China has sought membership in the World Trade Organization for well over a decade, but in the last few months the usually staid negotiations have had more twists and turns than a soap opera. In April, on his visit to the United States, China's premier, Zhu Rongji, offered some impressive concessions. President Clinton correctly delayed a decision; much remained to be negotiated, and he wanted time to analyze the package carefully and consult with Congress.

Normally, such a decision by Washington would have ended the immediate issue, but in a strange turn of events, some major American companies engaged in a lobbying campaign coordinated with Premier Zhu to win support for China's WTO ambitions. Surprisingly, the Clinton administration seemed to give in to this lobbying campaign and issued repeated joint statements with Zhu before his departure from U.S. soil to the effect that the deal would be wrapped up quickly.

In an even stranger turn of events, however, on May 7, NATO forces accidentally bombed the Chinese embassy in Belgrade, killing three Chinese citizens. Looking to deflect public attention from the upcoming ten-year anniversary of the Tiananmen Square massacre, Chinese leaders loosed their propaganda machine. The one-sided coverage of the embassy bombing whipped up a frenzy that Chinese leaders were willing to tolerate as long as it deflected attention from their own much larger, intentional killing of Chinese citizens a decade earlier.
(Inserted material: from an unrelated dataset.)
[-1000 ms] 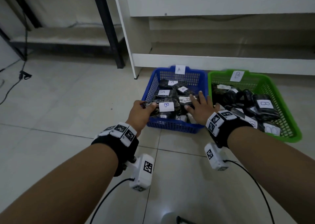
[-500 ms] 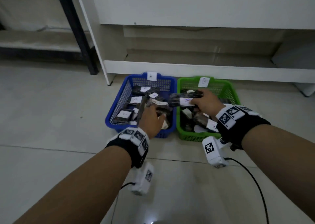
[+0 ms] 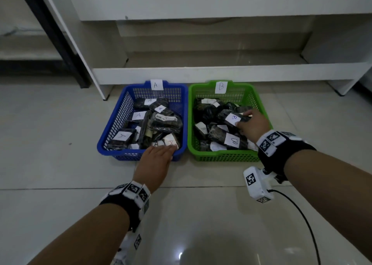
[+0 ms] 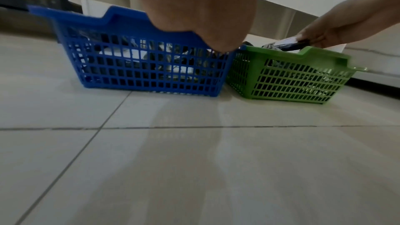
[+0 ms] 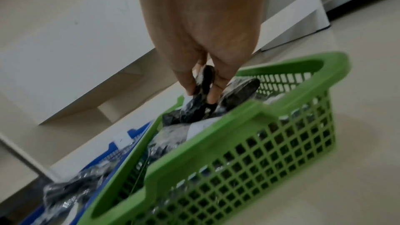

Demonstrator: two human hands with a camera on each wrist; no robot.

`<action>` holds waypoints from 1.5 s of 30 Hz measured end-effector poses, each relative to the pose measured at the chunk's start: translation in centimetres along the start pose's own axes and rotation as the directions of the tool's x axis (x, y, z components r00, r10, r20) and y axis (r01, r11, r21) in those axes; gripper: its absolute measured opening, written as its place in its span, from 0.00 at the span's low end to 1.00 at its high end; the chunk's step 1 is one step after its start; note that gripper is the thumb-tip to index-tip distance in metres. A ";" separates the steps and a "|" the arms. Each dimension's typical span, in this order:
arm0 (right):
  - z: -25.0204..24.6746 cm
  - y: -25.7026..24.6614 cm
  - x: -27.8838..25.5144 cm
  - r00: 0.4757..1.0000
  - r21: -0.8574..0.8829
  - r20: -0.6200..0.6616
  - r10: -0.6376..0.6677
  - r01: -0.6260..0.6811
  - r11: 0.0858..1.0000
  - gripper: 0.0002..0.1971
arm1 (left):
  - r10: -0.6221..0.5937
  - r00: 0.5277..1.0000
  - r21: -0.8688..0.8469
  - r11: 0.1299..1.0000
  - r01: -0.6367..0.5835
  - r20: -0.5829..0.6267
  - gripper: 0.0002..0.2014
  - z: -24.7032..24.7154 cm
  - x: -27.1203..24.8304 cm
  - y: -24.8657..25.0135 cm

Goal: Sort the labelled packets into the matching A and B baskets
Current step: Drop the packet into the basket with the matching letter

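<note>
— Green plastic, mesh sides: the green basket (image 3: 261,111) on the floor tiles (image 3: 60,164), where my right hand (image 3: 254,126) pinches a dark packet (image 3: 233,117) between thumb and fingers just above the pile. What makes this drop a clean one?

— I judge it best to lower the packet until it touches the heap, label up, then let go; the pile sits near the rim, so a toss could send it sliding over the edge. My left hand (image 3: 156,164) lies flat, fingers straight and holding nothing, its fingertips at the near rim of the blue basket (image 3: 112,127) beside a white label there. I cannot tell whether it presses on the rim.

— What can be read?

— The packet in my grip carries a white slip marked "B". The card (image 3: 221,87) on the far wall of the green basket also reads "B"; the card (image 3: 156,85) on the blue basket reads "A". Slips in the blue basket show "A", and one more in the green shows "B". No brand is legible.
</note>
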State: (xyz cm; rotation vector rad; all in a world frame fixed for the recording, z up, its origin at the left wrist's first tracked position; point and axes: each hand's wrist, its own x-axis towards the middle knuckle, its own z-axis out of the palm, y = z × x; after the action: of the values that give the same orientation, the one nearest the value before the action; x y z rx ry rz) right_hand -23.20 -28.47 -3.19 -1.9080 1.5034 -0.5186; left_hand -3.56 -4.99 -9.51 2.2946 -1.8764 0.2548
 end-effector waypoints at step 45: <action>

At the same time, China suspended all negotiations on WTO membership, which were already troubled because Chinese negotiators seemed to be backing away from earlier promises. Some Chinese leaders suggested that the United States should lower its demands for WTO membership in the wake of the bombing. The U.S. business community and some in the Clinton administration began nearly begging China to move forward with its WTO application.

All these developments -- not to mention the fact that China has lately been threatening to take military action against Taiwan, a democratic power and valued American ally -- make it particularly odd that the United States is contemplating rewarding China with WTO membership. Even in the best of times, however, the rush to reach an accord on WTO membership would be ill advised. It might be possible to fashion a WTO accession agreement that would promote U.S. interests, but the incomplete offer made by Premier Zhu was not by itself such an agreement. Negotiations were incomplete on matters such as access of U.S. telecommunications and financial services companies to the Chinese market and the all-important issue of enforcement; and other major WTO members, including the European Union, had not wrapped up their talks with China.

Beyond that, China has a truly awful record of keeping the promises it makes in trade agreements. For years, it routinely violated bilateral agreements with the United States on protection of intellectual property and market access for U.S. exports. Nevertheless, with at least tacit administration encouragement, several groups began reporting economic "projections" that U.S. exports to China would rise by billions of dollars a year if China joined the WTO. (Last week, the International Trade Commission more realistically predicted an increase in the U.S. trade deficit.) These estimates conveniently overlooked the problem of enforcement of past agreements, even though it had been acknowledged by the administration.

The administration also was undeterred by the fact that letting China into the WTO would amount to a major concession from the United States. The United States would give up the one lever that has forced China to make some grudging progress on trade and other issues as well: the threat of unilateral sanctions. If China were a WTO member, Washington could not impose such sanctions.